Wawancara pun selesai di lakukan dan Mr. Serta Mrs. Robby dinyatakan terbebas atas dugaan penculikan atau penyekapan di sana dan memberi kesimpulan jika keduanya lah yang justru menyelamatkan Lisa dari seseorang yang kini justru menyerang pasangan tersebut.
“Terima kasih karena kalian telah melindungi temanku, terima kasih banyak!” ucapku kepada Mr.Robby yang kini mengangguk menanggapi ucapanku di sana,
”Eum … sekedar saran, akan menjadi lebih baik jika Lisa … segera pulang ke rumahnya di desa Spektrum … itu akan membuatnya lebih nyaman di bandingkan di kota ini, nak!” aku terdiam mendengar saran dari Mr. Robby kepadaku, yang pada akhirnya aku mengangguk menyetujui saran tersebut.
…
Aku berjalan masuk ke dalam lobby yang kini di mana Lisa tengah tidur dengan posisi yang terduduk di samping Rico dan bersandar di bahu adikku. Ia mengenakan jaket dari Rico saat ini, dan membuatku kini berusaha untuk memilih apa yang terbaik untuknya, apakah kembali ke apartemen atau langsung membawanya ke Desa? Karena aku tidak tahu mana yang terbaik, aku pun kini membangunkannya dengan pelan.
“Lisa??” panggilku, dan kini Lisa membuka kedua matanya untuk menatapku,
“Apakah kau ingin ke apartemenku at..-
“Pulang! Hh .. hh … aku ingin segera pulang, Sophia!” jelasnya terlihat sangat-sangat panik, yang tentu saja aku, Rico serta Sir Nicholas terkejut dengan kepanikannya di sana, dan hal itu membuatjku segera menganggukkan kepala dan menenangkannya.
“Ya … ya … kita akan segera pulang! Rico akan mengantar pulang hari ini juga!” jelasku kepada Lisa yang kini mengangguk dengan kedua tangan yang bergetar dan kedua mata yang menoleh ke arah sekitar dengan was-was. Yang tentu saja aku menjadi merasa bersalah karena ia terlihat sangat ketakutan saat ini.
“Iya, kita antar Sophia dulu ke apartemen lalu kita pulang ya!” aku menoleh menatap Rico yang berkata seperti itu, namun reaksi Lisa justru kembali membuatku terkejut karena ia dengan segera berteriak untuk kemudian menggelengkan kepalanya, tidak menginginkan jika harus kembali ke apartemenku di sana.
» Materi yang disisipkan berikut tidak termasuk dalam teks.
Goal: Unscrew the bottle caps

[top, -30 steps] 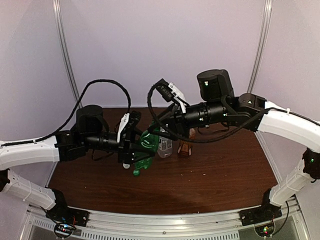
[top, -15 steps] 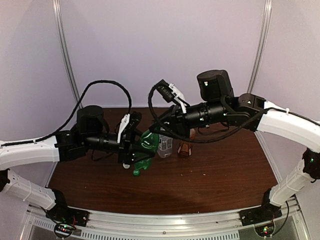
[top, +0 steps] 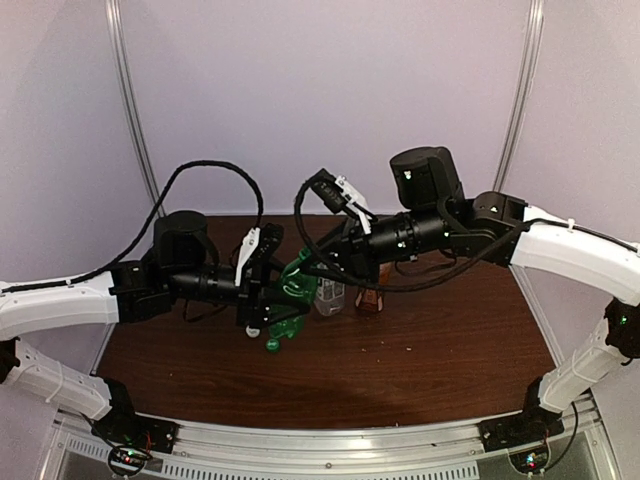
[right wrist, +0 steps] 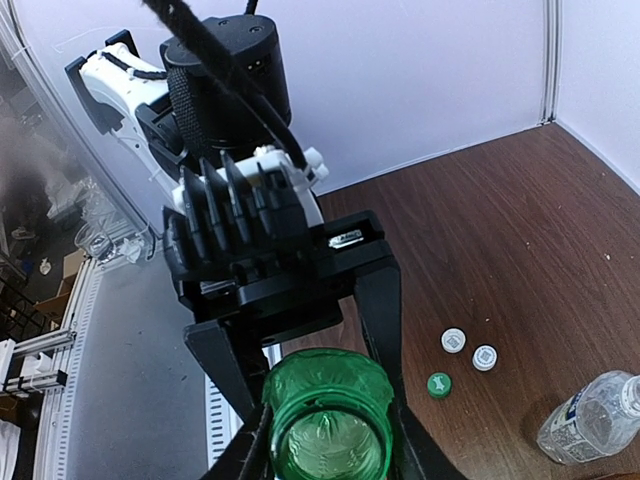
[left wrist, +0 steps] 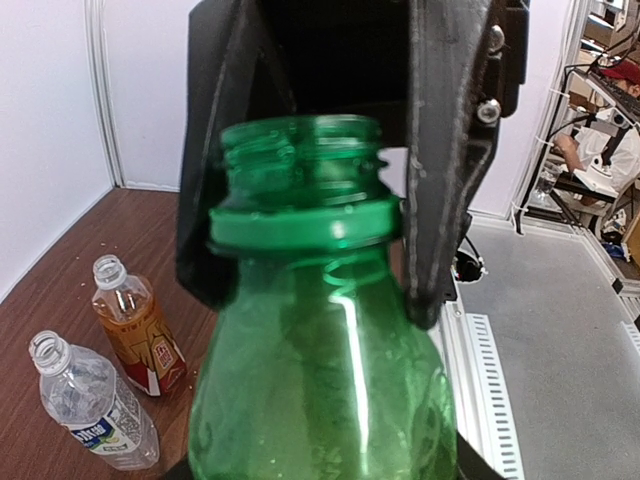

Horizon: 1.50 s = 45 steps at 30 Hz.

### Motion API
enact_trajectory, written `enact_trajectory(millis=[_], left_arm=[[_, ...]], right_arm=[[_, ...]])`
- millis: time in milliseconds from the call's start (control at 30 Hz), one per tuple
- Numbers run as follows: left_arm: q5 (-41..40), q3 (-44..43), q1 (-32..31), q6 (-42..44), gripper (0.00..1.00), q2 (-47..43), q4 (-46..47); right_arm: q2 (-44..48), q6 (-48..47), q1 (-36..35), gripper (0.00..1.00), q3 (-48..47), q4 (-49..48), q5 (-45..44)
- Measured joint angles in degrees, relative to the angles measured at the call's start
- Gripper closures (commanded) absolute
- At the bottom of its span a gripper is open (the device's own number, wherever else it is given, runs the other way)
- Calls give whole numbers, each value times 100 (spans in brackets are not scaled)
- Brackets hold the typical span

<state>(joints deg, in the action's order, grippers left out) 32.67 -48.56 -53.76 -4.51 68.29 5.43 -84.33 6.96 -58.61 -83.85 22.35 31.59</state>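
Right arm [top: 520,235] edged left; left end effector [top: 272,300] clamps green bottle [left wrist: 320,380], mouth tilted up-right.

The counter [top: 440,350] is dark brown wood grain. Behind its far edge stands a pale lilac wall [top: 330,100], with an upright metal strip near the far-left corner [top: 130,120] and another near the far-right corner [top: 525,90]. An aluminium rail [top: 330,440] runs along the near edge. Past the counter's side lies a grey floor [left wrist: 560,330], where a seated person [left wrist: 600,130] wears a red cap.
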Motion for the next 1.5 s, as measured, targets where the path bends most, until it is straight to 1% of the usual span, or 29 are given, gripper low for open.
enact_trajectory(millis=[133,267,367,433,500,567,633,667,700,733,1033,1167,1333,1500], left_arm=[[-31,0,0,-4,73,0,2],[-35,0,0,-7,73,0,4],[-48,0,0,-4,68,0,-7],[-63,0,2,-4,63,0,-35],[-85,0,0,-2,55,0,-66],[-127,0,0,0,43,0,-79],[-205,0,-15,-2,28,0,-94],[-249,0,-31,-2,18,0,-98],[-280,0,-35,0,7,0,-105],[-337,0,-39,17,3,0,-98],[-927,0,-35,20,2,-103,-166],[-1285,2,-35,39,2,-385,-291],[-1919,26,-35,48,2,-848,-343],[-2490,57,-35,42,2,-1040,-400]], right_arm=[[0,-20,7,72,2,-13,-2],[0,-33,11,86,2,-22,4],[0,-33,11,98,33,-52,7],[0,-33,15,100,68,-94,7],[9,-31,28,100,103,-122,7],[33,-31,37,100,153,-164,4],[68,-28,42,100,221,-214,0],[85,-31,44,100,260,-249,-7],[105,-26,46,100,289,-264,-11],[146,9,57,100,350,-260,-55],[557,142,236,100,1016,-221,-442],[750,144,352,100,1423,-74,-1097],[772,142,485,100,1915,-15,-1912],[599,136,577,100,2166,-48,-2347]])
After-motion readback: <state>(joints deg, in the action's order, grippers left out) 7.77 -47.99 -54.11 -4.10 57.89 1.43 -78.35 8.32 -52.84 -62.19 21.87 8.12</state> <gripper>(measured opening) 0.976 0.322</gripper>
“Tidak perlu … Sophia akan pulang denganku! Kebetulan tugasku selesai!” aku menoleh menatap Sir Nicholas yang baru saja berkata seperti itu, dan membuatku dengan cepat menganggukkan kepala untuk menenangkan Lisa. Yang pada akhirnya Rico dan Lisa pun langsung pulang ke desa Spektrum yang tentu saja di kawal oleh satu mobil polisi yang berjaga setelah sebelumnya Sir Nicholas yang memberikan perintah pengawalan di sana.
Pandanganku kini menatap ke arah Nicholas yang kini mengajakku untuk pulang bersama,
“Terima kasih banyak, Sir!” ucapku kepadanya yang kini menggelengkan kepala dan kemudian berkata,
“Itu sudah menjadi kewajibanku, lagi pula … ada hal yang harus aku pastikan untuk saat ini!” jelas Sir Nicholas kepadaku, yang tentu saja aku mengerutkan dahi dan kemudian bertanya,
“Eum … a… apa itu?” tanyaku, yang kini membuatnya menunjukkan dua jarinya seraya berkata,
“Yang pertama, Lisa temanmu hilang di apartemen kita … yang kedua dia enggan untuk kembali ke apartenmen itu meski pun hanya sebentar, dan aku jadi menarik kesimpulan bahwa orang yang mengancam dirinya serta pasangan Robby yang menyelamatkan Lisa adalah seseorang yang tinggal di gedung apartemen kita!” aku terkejut mendengar dugaan tersebut, yang tentu saja sebelumnya tidak pernah terpikirkan denganku pada saat itu,
“A…. apa? J .. jadi kemungkinan besar ada yang ingin menyakiti Lisa di gedung apartemen tempat kita tinggal, Sir?” tanyaku kepadanya yang kini mengediikkan kepalanya ke pinggir dan berkata,
“Itu masih kemungkinan, jadi untuk saat ini aku ingin kau mengubah password pintu apartemenmu dan berhati-hati lah!” jelasnya lagi, yang membuatku kini menganggukkan kepala dan merasa jika aku menjadi kurang nyaman jika harus berlama-lama di dalam apartemen itu nantinya.